I didn’t ask the other authors how long they took to write their stories, but this is relevant because there’s currently a great deal of interest in writing a great many books in a short time to ensure (attempt) a very good income (Anderle). That has sparked a great writers’ debate around quality versus quantity and, in effect, whether everyone can write at the speed of light, or what may seem like it to those who need a couple of years or more to complete one novel.

Writing a huge number of books in a short space of time? Well, it’s been done, it’s being done. Usually there are characters who appear in different adventures/situations in each book, with the genre being closely defined – e.g. urban fantasy. There may be a close similarity of structure, characterization and plot within the books in the series. It fits with a life-style that demands instantaneous gratification.

This writing is at the opposite end of the scale to writing Flash Fiction which may be read in a flash but can take many attempts to whittle away the word count. This means heavy investment in word choice and serious consideration of meaning.

Short stories – that is stories of 1,000 words upwards – are different in many ways and different to write. There’s more to discuss as shown on sites such as Shortstops, Tania Herschmann’s website. How long does it take to write a satisfying story, beginning, middle, end? Something credible, because it has been properly researched. Something memorable? It’s worth asking different short story authors for the answer, which in itself depends on how the germ of the idea came to the author’s mind. More of this in another blog post.

 

 

 

Suggestions for writing a trilogy.

 

Much advice for writers suggests that series work best for indies. Is the same true of a trilogy?

A trilogy suggests an entity like the three-movement sonata in music, or the triptych in art. The form must be complete, whereas the novelist has more freedom to finish where s/he likes, at any point, at any length.  

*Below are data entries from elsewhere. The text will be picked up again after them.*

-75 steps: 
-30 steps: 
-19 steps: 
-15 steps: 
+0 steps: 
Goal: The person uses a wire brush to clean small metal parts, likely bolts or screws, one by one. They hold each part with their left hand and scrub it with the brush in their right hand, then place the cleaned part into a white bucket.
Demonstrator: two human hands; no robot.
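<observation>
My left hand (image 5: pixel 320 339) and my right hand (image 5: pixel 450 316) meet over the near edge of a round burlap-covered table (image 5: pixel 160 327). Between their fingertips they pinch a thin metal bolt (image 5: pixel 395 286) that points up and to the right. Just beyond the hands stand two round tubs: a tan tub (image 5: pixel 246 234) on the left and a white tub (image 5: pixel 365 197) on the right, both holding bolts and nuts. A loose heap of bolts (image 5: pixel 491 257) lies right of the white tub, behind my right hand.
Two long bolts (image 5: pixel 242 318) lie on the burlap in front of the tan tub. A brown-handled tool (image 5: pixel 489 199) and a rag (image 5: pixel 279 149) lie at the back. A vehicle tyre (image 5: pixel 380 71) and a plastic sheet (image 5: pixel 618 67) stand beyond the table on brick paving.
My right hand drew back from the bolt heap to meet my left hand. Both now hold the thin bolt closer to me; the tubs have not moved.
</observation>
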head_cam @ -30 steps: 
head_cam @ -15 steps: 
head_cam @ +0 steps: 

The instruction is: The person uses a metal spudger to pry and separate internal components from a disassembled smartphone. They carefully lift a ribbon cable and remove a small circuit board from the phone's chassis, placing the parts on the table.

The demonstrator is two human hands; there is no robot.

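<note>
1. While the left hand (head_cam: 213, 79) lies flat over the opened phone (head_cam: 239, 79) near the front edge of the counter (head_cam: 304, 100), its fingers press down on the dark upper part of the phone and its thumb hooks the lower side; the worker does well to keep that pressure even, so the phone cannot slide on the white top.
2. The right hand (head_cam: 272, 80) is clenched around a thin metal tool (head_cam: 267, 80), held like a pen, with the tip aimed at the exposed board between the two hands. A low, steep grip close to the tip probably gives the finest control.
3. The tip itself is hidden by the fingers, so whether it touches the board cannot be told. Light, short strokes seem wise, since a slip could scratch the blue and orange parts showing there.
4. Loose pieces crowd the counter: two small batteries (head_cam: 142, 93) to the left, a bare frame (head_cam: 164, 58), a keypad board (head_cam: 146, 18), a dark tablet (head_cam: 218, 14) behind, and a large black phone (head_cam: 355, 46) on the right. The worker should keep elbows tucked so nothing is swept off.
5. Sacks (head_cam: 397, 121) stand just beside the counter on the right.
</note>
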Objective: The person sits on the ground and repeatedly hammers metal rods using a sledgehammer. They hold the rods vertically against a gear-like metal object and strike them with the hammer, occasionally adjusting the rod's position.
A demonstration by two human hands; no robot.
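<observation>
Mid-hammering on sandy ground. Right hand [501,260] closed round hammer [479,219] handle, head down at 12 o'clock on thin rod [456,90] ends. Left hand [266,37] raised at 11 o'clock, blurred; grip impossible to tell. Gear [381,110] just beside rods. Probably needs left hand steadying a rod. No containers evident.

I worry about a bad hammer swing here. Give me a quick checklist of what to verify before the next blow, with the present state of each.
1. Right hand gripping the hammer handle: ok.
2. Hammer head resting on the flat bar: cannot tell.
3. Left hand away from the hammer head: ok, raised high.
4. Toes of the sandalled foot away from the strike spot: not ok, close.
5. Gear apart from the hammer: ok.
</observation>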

A Relative Invasion is probably the only trilogy I’ll write. It was meant as a novel. I began to write the story of a good-hearted boy, Billy, who was going to need all the resilience he could muster to weather the threat of war, as well as that of his manipulative cousin. A trilogy never entered my mind. I wanted to explore how the emotions that led to WWII might play out in micro, in a South London family. This was a story about a life-time rivalry that would have lasting effects, mirroring the tensions in micro of those in pre-war Europe.

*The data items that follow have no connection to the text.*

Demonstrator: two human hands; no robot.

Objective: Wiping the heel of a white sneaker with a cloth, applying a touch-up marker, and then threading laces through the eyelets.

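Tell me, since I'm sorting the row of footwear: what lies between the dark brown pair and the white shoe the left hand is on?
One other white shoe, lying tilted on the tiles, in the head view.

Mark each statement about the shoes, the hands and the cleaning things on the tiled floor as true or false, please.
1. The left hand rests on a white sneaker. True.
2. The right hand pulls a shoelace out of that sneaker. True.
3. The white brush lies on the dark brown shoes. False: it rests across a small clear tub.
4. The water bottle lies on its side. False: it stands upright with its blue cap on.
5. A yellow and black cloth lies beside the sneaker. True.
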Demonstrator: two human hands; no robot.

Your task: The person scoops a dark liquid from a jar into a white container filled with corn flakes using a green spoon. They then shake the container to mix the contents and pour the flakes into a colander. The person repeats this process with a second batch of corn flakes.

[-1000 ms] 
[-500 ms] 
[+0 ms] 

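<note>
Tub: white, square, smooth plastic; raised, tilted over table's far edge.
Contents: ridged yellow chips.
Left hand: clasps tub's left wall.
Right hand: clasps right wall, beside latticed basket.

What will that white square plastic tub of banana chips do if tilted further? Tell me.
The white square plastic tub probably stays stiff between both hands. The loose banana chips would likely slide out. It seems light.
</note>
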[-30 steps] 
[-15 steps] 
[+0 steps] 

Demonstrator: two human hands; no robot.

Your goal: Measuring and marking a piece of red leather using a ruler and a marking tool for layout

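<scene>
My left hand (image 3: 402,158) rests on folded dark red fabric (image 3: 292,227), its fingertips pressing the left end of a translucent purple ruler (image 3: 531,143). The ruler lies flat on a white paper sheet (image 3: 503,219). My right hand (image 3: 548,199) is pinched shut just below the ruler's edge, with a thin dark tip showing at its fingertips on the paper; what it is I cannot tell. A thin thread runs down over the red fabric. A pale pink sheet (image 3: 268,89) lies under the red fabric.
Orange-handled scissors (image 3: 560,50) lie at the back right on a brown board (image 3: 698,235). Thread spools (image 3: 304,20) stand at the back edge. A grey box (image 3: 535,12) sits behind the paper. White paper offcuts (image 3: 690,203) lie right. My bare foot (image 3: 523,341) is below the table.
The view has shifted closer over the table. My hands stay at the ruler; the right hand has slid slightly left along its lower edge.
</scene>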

This is what happened when I was in the throes of writing the story:

Billy was only five years old at the start of the narrative. At around the fifth chapter I knew what the ending must be, and I wrote that in full. I then returned to Chapter Five. Just a matter of getting Billy from that point to the end, but by the time I had written one hundred thousand words, he was still only seven. At that point I stopped, thinking I had better made the story into two books. Backtracking, I wrote a suitable ending to Book One, which came at around seventy-five thousand words.           

When Book Two reached a similar length, World War Two had just ended, but I was a long way from the climax and culmination of the story. VE Day provided a natural conclusion of Book Two. Billy was then twelve, and cousin Kenneth, thirteen. Adolescence and the terrible austerity of London’s 1940s lay ahead, together with the fall-out from their life-long rivalry.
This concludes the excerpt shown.